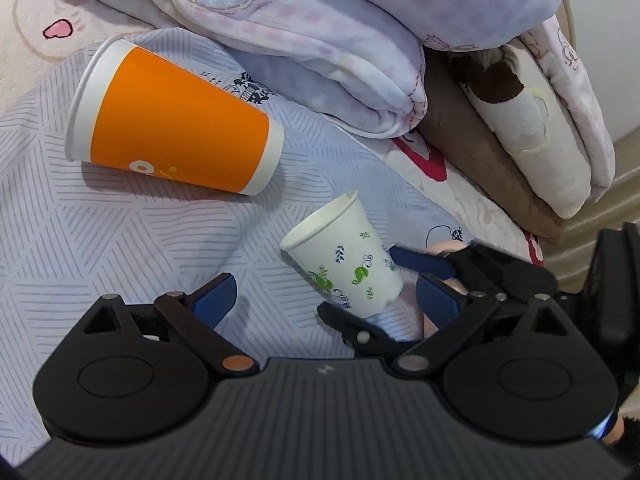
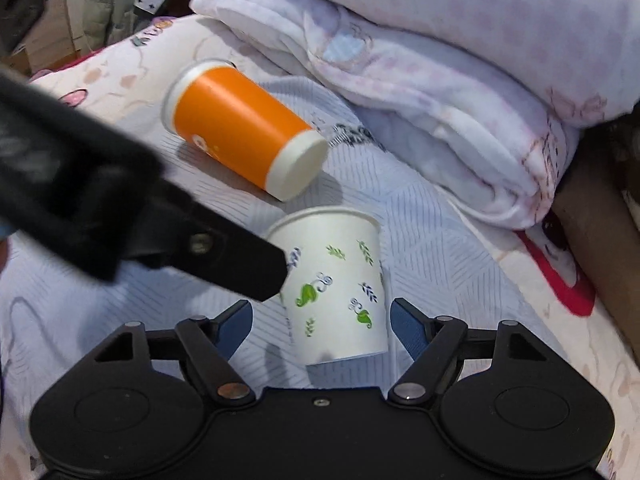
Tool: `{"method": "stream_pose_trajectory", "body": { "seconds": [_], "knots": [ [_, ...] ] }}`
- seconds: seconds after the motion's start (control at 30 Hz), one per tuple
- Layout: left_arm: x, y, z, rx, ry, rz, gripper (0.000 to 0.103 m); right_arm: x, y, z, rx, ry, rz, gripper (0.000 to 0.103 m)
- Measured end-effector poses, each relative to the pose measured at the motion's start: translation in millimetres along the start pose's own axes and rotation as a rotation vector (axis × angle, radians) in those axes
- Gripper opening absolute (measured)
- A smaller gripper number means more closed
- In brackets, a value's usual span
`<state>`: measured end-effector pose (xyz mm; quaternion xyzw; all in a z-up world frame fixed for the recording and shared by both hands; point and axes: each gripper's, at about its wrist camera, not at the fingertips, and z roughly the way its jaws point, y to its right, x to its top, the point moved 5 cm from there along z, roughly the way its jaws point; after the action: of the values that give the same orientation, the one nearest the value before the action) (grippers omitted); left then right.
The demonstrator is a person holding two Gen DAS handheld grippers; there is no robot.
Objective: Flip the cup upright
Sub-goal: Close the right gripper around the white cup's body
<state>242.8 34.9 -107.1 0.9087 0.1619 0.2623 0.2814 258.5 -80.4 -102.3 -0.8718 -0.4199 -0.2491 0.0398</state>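
A white paper cup with green leaf prints (image 1: 348, 264) stands tilted on the striped bedsheet, mouth up and leaning left; it also shows in the right wrist view (image 2: 340, 284). My left gripper (image 1: 324, 300) is open, and the cup's base sits between its fingers. My right gripper (image 2: 322, 324) is open around the cup's lower part, its pads close beside the cup wall. An orange paper cup (image 1: 176, 120) lies on its side behind, also in the right wrist view (image 2: 240, 128).
Folded pink and white blankets (image 1: 320, 40) are piled at the back, with a brown folded cover (image 1: 480, 168) to the right. In the right wrist view the left gripper's black finger (image 2: 224, 256) reaches in from the left and touches the white cup.
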Motion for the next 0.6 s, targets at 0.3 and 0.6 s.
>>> {"method": "stream_pose_trajectory", "body": {
  "seconds": [0.3,0.6],
  "knots": [
    [-12.7,-2.1,-1.9,-0.051,-0.035,-0.049,0.097,-9.1,5.7,-16.4,0.068,0.028,0.203,0.06],
    [-49.4,-3.6,-4.7,-0.175,-0.134,-0.168,0.097,-40.0,-1.4,-39.3,0.014,-0.028,0.383,0.06]
  ]
}}
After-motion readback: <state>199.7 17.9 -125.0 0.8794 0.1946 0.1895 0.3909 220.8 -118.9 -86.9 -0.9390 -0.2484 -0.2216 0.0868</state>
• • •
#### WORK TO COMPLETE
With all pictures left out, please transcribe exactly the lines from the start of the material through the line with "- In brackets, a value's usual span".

#### WRITTEN SOLUTION
Tool: `{"method": "stream_pose_trajectory", "body": { "seconds": [_], "knots": [ [_, ...] ] }}`
- seconds: seconds after the motion's start (control at 30 Hz), one per tuple
- Layout: left_arm: x, y, z, rx, ry, rz, gripper (0.000 to 0.103 m); right_arm: x, y, z, rx, ry, rz, gripper (0.000 to 0.103 m)
- Measured end-effector poses, each relative to the pose measured at the motion's start: translation in millimetres along the start pose's own axes and rotation as a rotation vector (axis × angle, radians) in those axes
- Gripper opening absolute (measured)
- A smaller gripper number means more closed
- In brackets, a value's usual span

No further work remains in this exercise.